Lines below starting with the line with "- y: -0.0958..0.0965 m" and going on through the line with "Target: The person" must be output exactly; the rest of the records must be left out.

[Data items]

************

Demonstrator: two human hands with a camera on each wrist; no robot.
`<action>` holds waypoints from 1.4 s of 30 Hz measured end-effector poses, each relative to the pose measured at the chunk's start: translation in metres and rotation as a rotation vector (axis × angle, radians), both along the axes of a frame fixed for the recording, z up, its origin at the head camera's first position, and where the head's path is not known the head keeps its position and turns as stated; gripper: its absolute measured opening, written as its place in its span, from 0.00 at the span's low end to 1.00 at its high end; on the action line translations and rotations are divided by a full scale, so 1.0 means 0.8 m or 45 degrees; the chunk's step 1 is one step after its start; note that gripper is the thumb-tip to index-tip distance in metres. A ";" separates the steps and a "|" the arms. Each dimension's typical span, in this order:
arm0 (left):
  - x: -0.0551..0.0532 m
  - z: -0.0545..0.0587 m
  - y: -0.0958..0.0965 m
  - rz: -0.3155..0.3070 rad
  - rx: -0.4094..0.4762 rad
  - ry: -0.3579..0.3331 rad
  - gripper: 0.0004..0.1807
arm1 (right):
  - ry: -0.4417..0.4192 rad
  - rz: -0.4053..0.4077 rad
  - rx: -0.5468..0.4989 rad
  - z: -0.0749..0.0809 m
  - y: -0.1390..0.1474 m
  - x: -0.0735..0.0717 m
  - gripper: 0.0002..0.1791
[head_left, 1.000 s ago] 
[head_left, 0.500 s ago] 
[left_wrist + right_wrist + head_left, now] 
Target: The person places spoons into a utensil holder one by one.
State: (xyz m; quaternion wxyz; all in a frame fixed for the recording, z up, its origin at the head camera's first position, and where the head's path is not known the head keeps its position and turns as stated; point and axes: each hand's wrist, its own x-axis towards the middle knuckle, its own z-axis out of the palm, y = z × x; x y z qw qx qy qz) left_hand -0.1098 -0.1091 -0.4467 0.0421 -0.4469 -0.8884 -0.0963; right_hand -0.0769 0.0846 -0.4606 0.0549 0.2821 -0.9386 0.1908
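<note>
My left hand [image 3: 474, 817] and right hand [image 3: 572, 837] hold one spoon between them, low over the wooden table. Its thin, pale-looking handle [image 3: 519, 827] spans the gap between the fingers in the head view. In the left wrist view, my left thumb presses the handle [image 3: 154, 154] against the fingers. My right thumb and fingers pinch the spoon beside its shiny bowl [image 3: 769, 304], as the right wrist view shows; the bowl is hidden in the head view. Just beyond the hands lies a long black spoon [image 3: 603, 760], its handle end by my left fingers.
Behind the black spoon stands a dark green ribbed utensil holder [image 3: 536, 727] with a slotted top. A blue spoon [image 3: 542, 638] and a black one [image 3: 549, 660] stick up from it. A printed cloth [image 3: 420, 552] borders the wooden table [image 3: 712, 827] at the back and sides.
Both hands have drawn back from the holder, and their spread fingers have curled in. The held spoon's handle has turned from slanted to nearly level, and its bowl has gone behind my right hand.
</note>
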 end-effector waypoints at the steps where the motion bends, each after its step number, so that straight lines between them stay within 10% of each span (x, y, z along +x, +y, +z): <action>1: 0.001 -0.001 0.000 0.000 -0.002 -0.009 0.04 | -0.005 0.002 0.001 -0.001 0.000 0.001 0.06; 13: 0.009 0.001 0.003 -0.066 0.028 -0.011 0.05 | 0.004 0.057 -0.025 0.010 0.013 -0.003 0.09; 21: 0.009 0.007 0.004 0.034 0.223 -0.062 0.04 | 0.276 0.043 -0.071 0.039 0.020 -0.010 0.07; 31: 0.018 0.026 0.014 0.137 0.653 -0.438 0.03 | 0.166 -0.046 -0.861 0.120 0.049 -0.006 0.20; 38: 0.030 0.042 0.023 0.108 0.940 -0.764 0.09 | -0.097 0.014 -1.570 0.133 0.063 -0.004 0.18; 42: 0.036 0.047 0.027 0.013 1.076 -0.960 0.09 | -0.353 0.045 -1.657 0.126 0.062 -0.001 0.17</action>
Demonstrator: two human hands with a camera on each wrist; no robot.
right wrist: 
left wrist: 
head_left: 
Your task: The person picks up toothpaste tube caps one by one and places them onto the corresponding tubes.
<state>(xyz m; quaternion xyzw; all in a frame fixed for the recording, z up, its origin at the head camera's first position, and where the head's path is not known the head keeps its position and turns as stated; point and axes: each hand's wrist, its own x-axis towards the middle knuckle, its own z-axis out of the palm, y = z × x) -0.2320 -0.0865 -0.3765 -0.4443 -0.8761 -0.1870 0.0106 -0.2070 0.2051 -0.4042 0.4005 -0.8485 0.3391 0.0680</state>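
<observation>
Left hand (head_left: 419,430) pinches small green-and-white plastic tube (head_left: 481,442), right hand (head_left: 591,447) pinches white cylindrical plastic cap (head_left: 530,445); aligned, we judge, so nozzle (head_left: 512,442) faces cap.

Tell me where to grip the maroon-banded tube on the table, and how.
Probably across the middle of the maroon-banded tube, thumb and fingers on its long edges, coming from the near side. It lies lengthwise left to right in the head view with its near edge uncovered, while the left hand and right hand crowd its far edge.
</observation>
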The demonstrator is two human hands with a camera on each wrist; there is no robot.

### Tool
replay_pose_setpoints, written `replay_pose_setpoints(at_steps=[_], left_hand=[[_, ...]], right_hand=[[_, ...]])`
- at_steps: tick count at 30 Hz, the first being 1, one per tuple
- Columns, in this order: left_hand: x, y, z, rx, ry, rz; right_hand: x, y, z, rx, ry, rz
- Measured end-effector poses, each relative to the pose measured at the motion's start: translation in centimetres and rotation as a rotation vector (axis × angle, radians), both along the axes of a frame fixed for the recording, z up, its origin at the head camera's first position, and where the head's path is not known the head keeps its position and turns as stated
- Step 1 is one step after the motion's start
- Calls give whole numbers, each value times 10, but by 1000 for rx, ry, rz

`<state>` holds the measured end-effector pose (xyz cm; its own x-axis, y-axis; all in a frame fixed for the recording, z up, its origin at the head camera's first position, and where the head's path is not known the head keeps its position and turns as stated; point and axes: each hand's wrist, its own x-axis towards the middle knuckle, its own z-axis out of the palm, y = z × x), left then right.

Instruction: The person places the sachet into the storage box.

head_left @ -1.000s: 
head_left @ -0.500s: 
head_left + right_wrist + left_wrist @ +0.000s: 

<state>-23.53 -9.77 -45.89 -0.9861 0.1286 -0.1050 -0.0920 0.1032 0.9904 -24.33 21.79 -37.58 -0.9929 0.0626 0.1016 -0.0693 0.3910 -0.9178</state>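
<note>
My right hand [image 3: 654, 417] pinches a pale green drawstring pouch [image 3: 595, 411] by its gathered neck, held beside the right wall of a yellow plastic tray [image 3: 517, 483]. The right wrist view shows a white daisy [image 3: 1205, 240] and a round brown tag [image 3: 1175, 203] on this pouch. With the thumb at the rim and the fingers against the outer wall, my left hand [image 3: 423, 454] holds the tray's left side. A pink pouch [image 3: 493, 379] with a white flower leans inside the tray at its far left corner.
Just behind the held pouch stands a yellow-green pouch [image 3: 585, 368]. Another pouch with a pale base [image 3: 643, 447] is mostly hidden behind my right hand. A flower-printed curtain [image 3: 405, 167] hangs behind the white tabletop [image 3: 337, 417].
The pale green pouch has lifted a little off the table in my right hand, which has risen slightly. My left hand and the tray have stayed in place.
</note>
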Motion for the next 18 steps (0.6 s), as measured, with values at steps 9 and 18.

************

**ANSWER FOR THIS EXERCISE:**
  - y: -0.0958..0.0965 m
  - rz: -0.3155..0.3070 rad
  - rx: -0.4094..0.4762 rad
  - ry: -0.3579..0.3331 rad
  - gripper: 0.0004..0.1807
arm1 (right):
  - ry: -0.4417..0.4192 rad
  - rz: -0.4053..0.4077 rad
  - rx: -0.5468..0.4989 rad
  - z: -0.0749..0.0809 m
  - y: -0.1390..0.1474 m
  - x: -0.0735..0.0717 m
  - gripper: 0.0002..0.1791
[head_left, 1.000 s ago] 
[head_left, 0.500 s ago] 
[left_wrist + right_wrist + head_left, now] 
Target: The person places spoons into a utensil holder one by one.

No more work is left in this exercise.